EXERCISE REQUIREMENTS:
Retype every line below precisely as it appears.

Data extracted from a collection:
━━━━━━━━━━━━━━━━━━━━

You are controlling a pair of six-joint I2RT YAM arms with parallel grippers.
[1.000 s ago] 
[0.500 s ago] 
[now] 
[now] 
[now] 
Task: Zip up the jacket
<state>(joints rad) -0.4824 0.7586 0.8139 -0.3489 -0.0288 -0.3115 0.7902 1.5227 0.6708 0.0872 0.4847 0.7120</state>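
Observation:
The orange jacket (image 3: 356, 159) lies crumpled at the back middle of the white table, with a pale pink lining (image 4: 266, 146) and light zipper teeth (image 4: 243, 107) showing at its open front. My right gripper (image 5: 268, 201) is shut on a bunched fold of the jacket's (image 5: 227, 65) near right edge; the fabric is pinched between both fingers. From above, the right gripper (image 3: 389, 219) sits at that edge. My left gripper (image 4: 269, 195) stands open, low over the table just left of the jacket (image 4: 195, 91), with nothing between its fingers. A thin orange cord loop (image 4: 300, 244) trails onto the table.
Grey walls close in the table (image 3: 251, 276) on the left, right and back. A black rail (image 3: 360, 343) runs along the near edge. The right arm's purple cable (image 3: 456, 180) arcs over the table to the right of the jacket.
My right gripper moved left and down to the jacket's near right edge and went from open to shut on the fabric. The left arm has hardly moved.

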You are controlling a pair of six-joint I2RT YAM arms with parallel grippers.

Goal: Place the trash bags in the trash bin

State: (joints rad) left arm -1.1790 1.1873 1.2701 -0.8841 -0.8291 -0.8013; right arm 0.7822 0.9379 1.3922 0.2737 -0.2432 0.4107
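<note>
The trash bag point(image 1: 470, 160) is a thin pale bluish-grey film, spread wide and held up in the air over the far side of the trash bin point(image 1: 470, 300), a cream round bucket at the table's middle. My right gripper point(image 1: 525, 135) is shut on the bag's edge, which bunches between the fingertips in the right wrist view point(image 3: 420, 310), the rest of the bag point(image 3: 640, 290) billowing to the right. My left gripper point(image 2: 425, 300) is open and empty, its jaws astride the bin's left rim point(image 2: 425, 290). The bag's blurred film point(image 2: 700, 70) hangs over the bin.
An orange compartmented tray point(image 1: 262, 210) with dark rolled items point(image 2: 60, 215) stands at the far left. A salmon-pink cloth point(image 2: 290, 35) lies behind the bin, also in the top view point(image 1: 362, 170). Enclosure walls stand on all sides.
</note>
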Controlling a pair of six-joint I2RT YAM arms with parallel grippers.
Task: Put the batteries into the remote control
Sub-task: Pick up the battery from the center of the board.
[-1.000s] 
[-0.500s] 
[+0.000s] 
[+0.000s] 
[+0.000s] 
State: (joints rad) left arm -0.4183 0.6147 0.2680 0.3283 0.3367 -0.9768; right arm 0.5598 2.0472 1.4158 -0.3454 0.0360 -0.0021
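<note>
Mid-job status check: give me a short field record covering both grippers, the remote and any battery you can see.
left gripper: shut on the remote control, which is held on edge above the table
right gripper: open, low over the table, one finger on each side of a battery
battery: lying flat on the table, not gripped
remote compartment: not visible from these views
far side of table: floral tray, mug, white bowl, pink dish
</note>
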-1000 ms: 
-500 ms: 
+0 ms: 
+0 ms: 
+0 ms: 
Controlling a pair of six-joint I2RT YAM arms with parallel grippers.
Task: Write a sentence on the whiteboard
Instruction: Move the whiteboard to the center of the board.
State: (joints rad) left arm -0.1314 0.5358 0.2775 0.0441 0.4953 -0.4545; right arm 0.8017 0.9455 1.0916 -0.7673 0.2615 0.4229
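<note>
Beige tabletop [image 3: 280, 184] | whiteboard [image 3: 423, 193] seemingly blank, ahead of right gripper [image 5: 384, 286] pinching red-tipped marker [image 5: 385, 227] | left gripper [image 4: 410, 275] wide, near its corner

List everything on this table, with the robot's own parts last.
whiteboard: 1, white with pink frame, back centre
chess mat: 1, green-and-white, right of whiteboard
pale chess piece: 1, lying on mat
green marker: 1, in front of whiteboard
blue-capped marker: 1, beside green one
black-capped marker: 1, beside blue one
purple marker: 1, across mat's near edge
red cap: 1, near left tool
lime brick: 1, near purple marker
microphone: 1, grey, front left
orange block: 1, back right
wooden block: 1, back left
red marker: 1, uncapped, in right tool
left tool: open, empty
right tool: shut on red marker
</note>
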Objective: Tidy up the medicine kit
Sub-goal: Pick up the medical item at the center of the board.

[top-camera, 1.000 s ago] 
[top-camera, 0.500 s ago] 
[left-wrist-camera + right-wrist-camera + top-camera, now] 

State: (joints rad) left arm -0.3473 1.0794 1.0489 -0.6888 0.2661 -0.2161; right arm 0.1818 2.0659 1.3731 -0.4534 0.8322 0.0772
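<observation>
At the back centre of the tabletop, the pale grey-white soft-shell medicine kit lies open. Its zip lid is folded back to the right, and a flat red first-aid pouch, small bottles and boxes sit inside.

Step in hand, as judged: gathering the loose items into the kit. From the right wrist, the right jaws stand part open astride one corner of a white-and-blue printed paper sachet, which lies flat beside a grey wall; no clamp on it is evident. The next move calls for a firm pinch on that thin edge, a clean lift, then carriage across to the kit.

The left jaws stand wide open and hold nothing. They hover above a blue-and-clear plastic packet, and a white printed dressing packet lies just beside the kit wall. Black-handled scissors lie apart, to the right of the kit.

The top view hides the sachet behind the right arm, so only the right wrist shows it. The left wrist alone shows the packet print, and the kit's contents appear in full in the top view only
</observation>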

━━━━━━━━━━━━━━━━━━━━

YOUR SOLUTION:
You are controlling a pair of six-joint I2RT YAM arms with parallel grippers.
[1.000 s ago] 
[0.500 s ago] 
[now] 
[now] 
[now] 
Task: Zip up the jacket
<state>(joints rad) -0.4824 0.7586 0.8139 -0.3489 -0.0288 -0.3115 0.7902 1.5227 0.6708 0.0872 0.4847 0.7120</state>
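Observation:
The orange jacket (image 3: 356, 159) lies crumpled at the back middle of the white table, with a pale pink lining (image 4: 266, 146) and light zipper teeth (image 4: 243, 107) showing at its open front. My right gripper (image 5: 268, 201) is shut on a bunched fold of the jacket's (image 5: 227, 65) near right edge; the fabric is pinched between both fingers. From above, the right gripper (image 3: 389, 219) sits at that edge. My left gripper (image 4: 269, 195) stands open, low over the table just left of the jacket (image 4: 195, 91), with nothing between its fingers. A thin orange cord loop (image 4: 300, 244) trails onto the table.
Grey walls close in the table (image 3: 251, 276) on the left, right and back. A black rail (image 3: 360, 343) runs along the near edge. The right arm's purple cable (image 3: 456, 180) arcs over the table to the right of the jacket.
My right gripper moved left and down to the jacket's near right edge and went from open to shut on the fabric. The left arm has hardly moved.
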
You are controlling a pair of six-joint I2RT YAM arms with parallel grippers.

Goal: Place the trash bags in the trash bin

State: (joints rad) left arm -1.1790 1.1873 1.2701 -0.8841 -0.8291 -0.8013; right arm 0.7822 0.9379 1.3922 0.2737 -0.2432 0.4107
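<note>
The trash bag point(image 1: 470, 160) is a thin pale bluish-grey film, spread wide and held up in the air over the far side of the trash bin point(image 1: 470, 300), a cream round bucket at the table's middle. My right gripper point(image 1: 525, 135) is shut on the bag's edge, which bunches between the fingertips in the right wrist view point(image 3: 420, 310), the rest of the bag point(image 3: 640, 290) billowing to the right. My left gripper point(image 2: 425, 300) is open and empty, its jaws astride the bin's left rim point(image 2: 425, 290). The bag's blurred film point(image 2: 700, 70) hangs over the bin.
An orange compartmented tray point(image 1: 262, 210) with dark rolled items point(image 2: 60, 215) stands at the far left. A salmon-pink cloth point(image 2: 290, 35) lies behind the bin, also in the top view point(image 1: 362, 170). Enclosure walls stand on all sides.
</note>
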Controlling a pair of six-joint I2RT YAM arms with parallel grippers.
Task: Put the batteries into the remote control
Sub-task: Pick up the battery from the center of the board.
[-1.000s] 
[-0.500s] 
[+0.000s] 
[+0.000s] 
[+0.000s] 
State: (joints rad) left arm -0.4183 0.6147 0.2680 0.3283 0.3367 -0.9768; right arm 0.5598 2.0472 1.4158 -0.3454 0.0360 -0.0021
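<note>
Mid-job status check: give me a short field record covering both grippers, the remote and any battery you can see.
left gripper: shut on the remote control, which is held on edge above the table
right gripper: open, low over the table, one finger on each side of a battery
battery: lying flat on the table, not gripped
remote compartment: not visible from these views
far side of table: floral tray, mug, white bowl, pink dish
</note>
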-1000 ms: 
-500 ms: 
+0 ms: 
+0 ms: 
+0 ms: 
Controlling a pair of six-joint I2RT YAM arms with parallel grippers.
Task: Write a sentence on the whiteboard
Instruction: Move the whiteboard to the center of the board.
State: (joints rad) left arm -0.1314 0.5358 0.2775 0.0441 0.4953 -0.4545; right arm 0.8017 0.9455 1.0916 -0.7673 0.2615 0.4229
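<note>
Beige tabletop [image 3: 280, 184] | whiteboard [image 3: 423, 193] seemingly blank, ahead of right gripper [image 5: 384, 286] pinching red-tipped marker [image 5: 385, 227] | left gripper [image 4: 410, 275] wide, near its corner

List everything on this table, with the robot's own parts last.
whiteboard: 1, white with pink frame, back centre
chess mat: 1, green-and-white, right of whiteboard
pale chess piece: 1, lying on mat
green marker: 1, in front of whiteboard
blue-capped marker: 1, beside green one
black-capped marker: 1, beside blue one
purple marker: 1, across mat's near edge
red cap: 1, near left tool
lime brick: 1, near purple marker
microphone: 1, grey, front left
orange block: 1, back right
wooden block: 1, back left
red marker: 1, uncapped, in right tool
left tool: open, empty
right tool: shut on red marker
</note>
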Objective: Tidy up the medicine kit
Sub-goal: Pick up the medical item at the center of the board.

[top-camera, 1.000 s ago] 
[top-camera, 0.500 s ago] 
[left-wrist-camera + right-wrist-camera + top-camera, now] 

State: (joints rad) left arm -0.3473 1.0794 1.0489 -0.6888 0.2661 -0.2161; right arm 0.1818 2.0659 1.3731 -0.4534 0.8322 0.0772
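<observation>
At the back centre of the tabletop, the pale grey-white soft-shell medicine kit lies open. Its zip lid is folded back to the right, and a flat red first-aid pouch, small bottles and boxes sit inside.

Step in hand, as judged: gathering the loose items into the kit. From the right wrist, the right jaws stand part open astride one corner of a white-and-blue printed paper sachet, which lies flat beside a grey wall; no clamp on it is evident. The next move calls for a firm pinch on that thin edge, a clean lift, then carriage across to the kit.

The left jaws stand wide open and hold nothing. They hover above a blue-and-clear plastic packet, and a white printed dressing packet lies just beside the kit wall. Black-handled scissors lie apart, to the right of the kit.

The top view hides the sachet behind the right arm, so only the right wrist shows it. The left wrist alone shows the packet print, and the kit's contents appear in full in the top view only
</observation>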

This exercise has nothing further to it.